Myelodysplastic syndromes (MDSs) are clonal hematopoietic stem cell (HSC) malignancies that characterized by ineffective hematopoiesis. Some model suggest that genetic and/or epigenetic alterations that occur in HSC or HSC niche compromise HSC function, resulting in MDS, in other words, the niche or the HSC result in deregulated mi-RNAs which in turn induce aberrant expression of HSC intrinsic or extrinsic regulators, compromising HSC functions which all together leading HSC dysfunction, sever abnormalities in MDS hematopoietic microenvironment and so go to MDS development. In hematopoiesis the clonal dominance of a subset of HSCs and their progenitor cells as detectable by somatic mutations patterns is termed clonal hematopoiesis. So in cancer clonal evolution, cancer develops through the somatic mutations serial acquisition in an individual and its progeny.
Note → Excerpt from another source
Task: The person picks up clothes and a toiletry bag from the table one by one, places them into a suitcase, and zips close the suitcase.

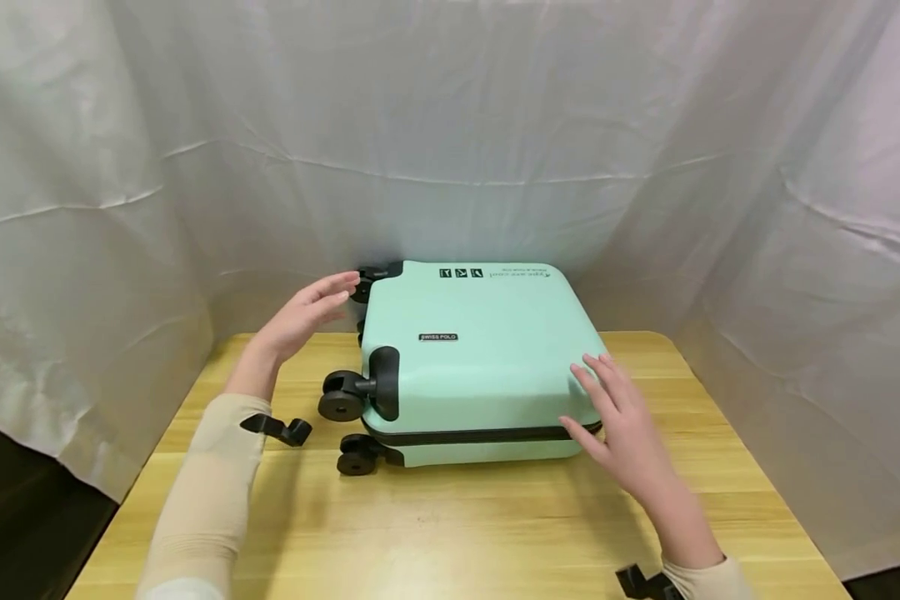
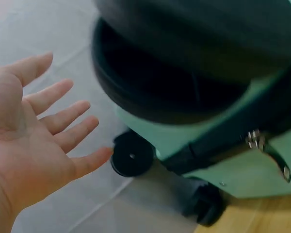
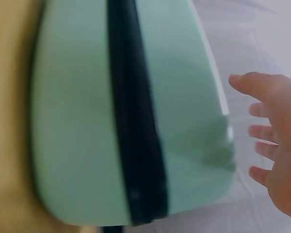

The mutations are usually acquired in a stepwise manner, such that each time a new driver mutation is acquired which can be seen as a cloning event.

Discussion

The mutation(s) associated with MDS (driver mutation) are often the same as normal elderly individuals or in hematopoietically, these individuals are normal and this clone should not be called pre-leukemic. But how? In response, after BMT, some patients with MDS , and patients with other leukemia like ALL may be cured, which means , initially, the BM and its hematopoietic microenvironment is malignant (Figures 1-3) but after BMT, HSC transplantation (HSCT) can repair the BM structure by HSCs maintenance chiefly and the other cells of BM niche as well (Figures 1-4) [1, 2, 3, 4, 5, 6, 7, 8, 9, 10, 11, 12]. The traditional concept of clonal dominance suggested the potent driver mutation(s) is needed to initiate the disease or transform it. Thus, there are some points on changing in malignant hematopoietic disease gradually such as MDS-IC cases as follows: a) in the BM microenvironment ( like leukemia) , b) in healthy HSCs suppression and go to clonal dominance effects which be acquired by HSCs and c) eventually contribute to the emergence of environmental perturbation and go to neoplastic clones evolution (Figure 1) [2, 5, 13, 14, 15, 16, 17, 18].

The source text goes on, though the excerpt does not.